Its been over 3 months for me since i quit my full time job. One of the area which fascinated me all this while was data analysis. Over coffee Anurag Ramdasan, a friend and mentor few months back suggested me to check https://data.gov.in/
After reading through and spending time on YouTube, Python Pandas felt like the package worth learning, spending time on.

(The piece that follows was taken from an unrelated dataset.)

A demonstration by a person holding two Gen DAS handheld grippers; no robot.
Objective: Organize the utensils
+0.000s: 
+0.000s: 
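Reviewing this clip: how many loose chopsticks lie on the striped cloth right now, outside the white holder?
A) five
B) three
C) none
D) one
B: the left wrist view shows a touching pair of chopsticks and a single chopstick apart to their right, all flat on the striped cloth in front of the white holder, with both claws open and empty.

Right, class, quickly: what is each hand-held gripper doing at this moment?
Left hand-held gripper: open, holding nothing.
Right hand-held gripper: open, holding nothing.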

So, What exactly is Pandas?
Pandas is a Python library used extensively for data analysis, with millions of tables and rows. Python being one of the easiest language to pick and wide community support, makes an excellent choice. You can find more details and use case of it on its official website http://pandas.pydata.org/ Also did I tell you, it is open source. 🙂
Installing Pandas is very easy, all you need to do is to use pip or anaconda, popular Python package managers.
conda install pandas
pip install pandas
Alternatively check the install guide if you want to install binary packages for your operating system or source code from: http://pandas.pydata.org/pandas-docs/stable/install.html
After downloading the CSV file which has percentage literacy rate mentioned from year 1951 to 2011 on every 10 years basis. The idea or the task i felt how can i get a table with state wise literacy rate (%) for Bihar, Gujarat and Assam (These are one of the many states in India) in the year 1991, 2001, 2011.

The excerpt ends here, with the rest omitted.